Abortion services are provided at just three hospitals in New Brunswick, Dr. Edgar said, with the closest to Fredericton 150 kilometres away in Moncton.
He said there is a domino effect within the region when services are reduced in one location. “When there’s an access issue in New Brunswick, then our colleagues in P.E.I. or Nova Scotia have to take up the slack,” he said. “We’re always kind of shuffling the problems around and trying as a greater Maritime community to cope with it.”
The tight-knit nature of Atlantic communities is one factor driving patients greater distances to avoid a hospital abortion, out of fear of being recognized, according to Dr. Edgar. He said many patients fear the stigma attached to abortion and feel intimidated by a lasting anti-abortion movement in the province.
Kelly Gordon, an associate professor of political science at McGill University who has studied anti-abortion discourse in Canada, said unlike in the United States, where abortion is openly discussed as a “politically salient issue,” Canada’s major political parties have historically avoided the topic.
“It’s kind of seen as a hot potato. But that’s been particularly true in terms of party politics in Atlantic Canada,” she said from Montreal. “Both Liberal and Conservative governments have been sort of very reticent to touch the issue at all.”
This phenomenon has been especially pronounced in Prince Edward Island, which only began covering abortions in 2016 after a provincial Supreme Court challenge. Anti-abortion advocates had dubbed the province a “sanctuary of life” during the nearly 30 years when abortions were not covered, when women seeking the service would be forced to travel to New Brunswick or use unsafe methods to terminate a pregnancy.
In Newfoundland and Labrador, the province began covering out-of-hospital abortions in the 1990s after Ottawa spent years deducting the costs from the province’s transfer payments.
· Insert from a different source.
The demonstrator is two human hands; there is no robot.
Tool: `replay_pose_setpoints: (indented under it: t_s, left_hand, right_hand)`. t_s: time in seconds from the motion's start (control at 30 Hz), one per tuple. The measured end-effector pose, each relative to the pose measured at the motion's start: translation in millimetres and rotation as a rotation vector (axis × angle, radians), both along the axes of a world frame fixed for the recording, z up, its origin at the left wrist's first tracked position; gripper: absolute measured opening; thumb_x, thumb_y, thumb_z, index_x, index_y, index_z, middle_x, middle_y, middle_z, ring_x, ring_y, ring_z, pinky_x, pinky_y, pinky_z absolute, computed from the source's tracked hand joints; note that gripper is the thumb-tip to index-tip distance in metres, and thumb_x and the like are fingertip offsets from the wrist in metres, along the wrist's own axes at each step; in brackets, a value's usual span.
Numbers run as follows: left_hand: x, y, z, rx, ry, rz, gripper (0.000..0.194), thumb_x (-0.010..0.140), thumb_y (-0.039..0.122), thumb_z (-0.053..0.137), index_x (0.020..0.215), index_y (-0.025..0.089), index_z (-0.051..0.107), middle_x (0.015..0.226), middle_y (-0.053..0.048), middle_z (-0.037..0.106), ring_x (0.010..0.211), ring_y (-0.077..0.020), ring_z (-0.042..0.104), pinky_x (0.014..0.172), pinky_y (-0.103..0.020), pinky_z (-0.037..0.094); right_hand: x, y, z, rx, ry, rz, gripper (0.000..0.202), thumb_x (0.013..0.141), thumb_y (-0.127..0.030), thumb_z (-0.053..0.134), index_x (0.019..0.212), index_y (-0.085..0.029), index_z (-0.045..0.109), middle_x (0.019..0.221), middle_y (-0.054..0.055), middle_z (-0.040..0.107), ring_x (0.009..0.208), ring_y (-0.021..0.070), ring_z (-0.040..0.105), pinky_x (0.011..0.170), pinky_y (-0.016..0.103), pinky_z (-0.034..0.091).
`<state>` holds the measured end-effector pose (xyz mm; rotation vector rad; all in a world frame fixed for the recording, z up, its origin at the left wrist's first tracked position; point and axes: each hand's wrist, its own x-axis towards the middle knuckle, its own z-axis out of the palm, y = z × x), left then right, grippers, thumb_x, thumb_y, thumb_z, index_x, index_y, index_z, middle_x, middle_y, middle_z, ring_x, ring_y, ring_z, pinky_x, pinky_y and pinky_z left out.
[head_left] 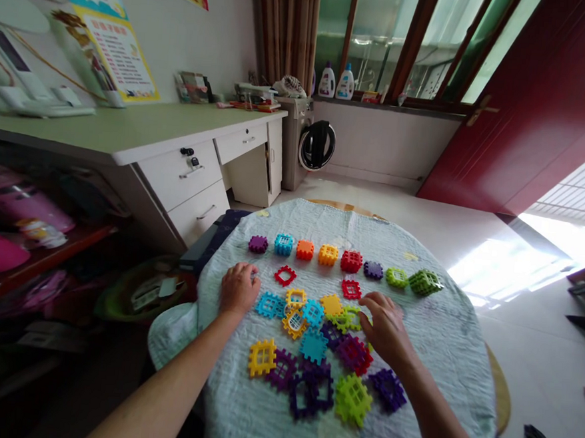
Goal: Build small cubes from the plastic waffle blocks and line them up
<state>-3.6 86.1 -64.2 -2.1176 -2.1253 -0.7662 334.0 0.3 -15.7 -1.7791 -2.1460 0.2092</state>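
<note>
My left hand (239, 289) rests on the cloth at the left of the pieces, fingers loosely bent, nothing visible in it. My right hand (386, 322) is over the right side of the loose pieces, thumb and fingers apart, beside a lime-green interlocking square (349, 320); whether it touches that piece I cannot tell. A red square (351, 289) lies just beyond its fingertips, and another red square (285, 275) lies flat farther left. Between my hands are overlapping squares: blue (314, 345), yellow (332, 305) and purple (350, 352). Nearer me lie a yellow frame (262, 358) and a lime piece (353, 399).
Along the far side runs a row of stacked or assembled pieces, from a purple one (258, 244) to a green block (425, 282). A pale cloth (427, 362) covers the round table. A desk (168, 130) stands left, a washing machine (298, 139) behind, a red door (510, 114) right.
</note>
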Motion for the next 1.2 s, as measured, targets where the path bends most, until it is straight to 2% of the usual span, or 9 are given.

But New Brunswick has remained a holdout.
Clinic 554 and advocacy groups like Action Canada have called on whatever party takes power after the Oct. 21 federal election to hold New Brunswick accountable under the Canada Health Act by withholding health transfers until the province agrees to fund abortion care outside of hospital settings.
During a Fredericton campaign stop this week, Liberal leader Justin Trudeau promised he would use “all tools at our disposal” to enforce the Canada Health Act. NDP Leader Jagmeet Singh criticized Trudeau for waiting so long, saying he had four year to protect access in New Brunswick.
Gordon, the political scientist, said it’s a tricky time in Canada for a prime minister to be seen as interfering with provincial policies. “It’s an interesting question of whether he could effectively do it, or whether there’s will in the province,” she said.
Premier Higgs seemed to answer the question of political will on Wednesday, defending the province’s policy and accusing Trudeau of making empty threats. “All the tools that (Trudeau) talks about are the tools he’s had for the last four years, and the decision that was made here in New Brunswick was made four years ago,” the premier said.
Dr. Edgar said he’s hopeful that federal leaders promising action will keep their word if elected, but after watching decades of hard-fought activism with little movement on the issue, he’ll be satisfied once he sees the regulation repealed.
“We’re talking 30 years of asking to just have the same rights as every other Canadian,” he said “You’re always hopeful that can happen within your lifetime.”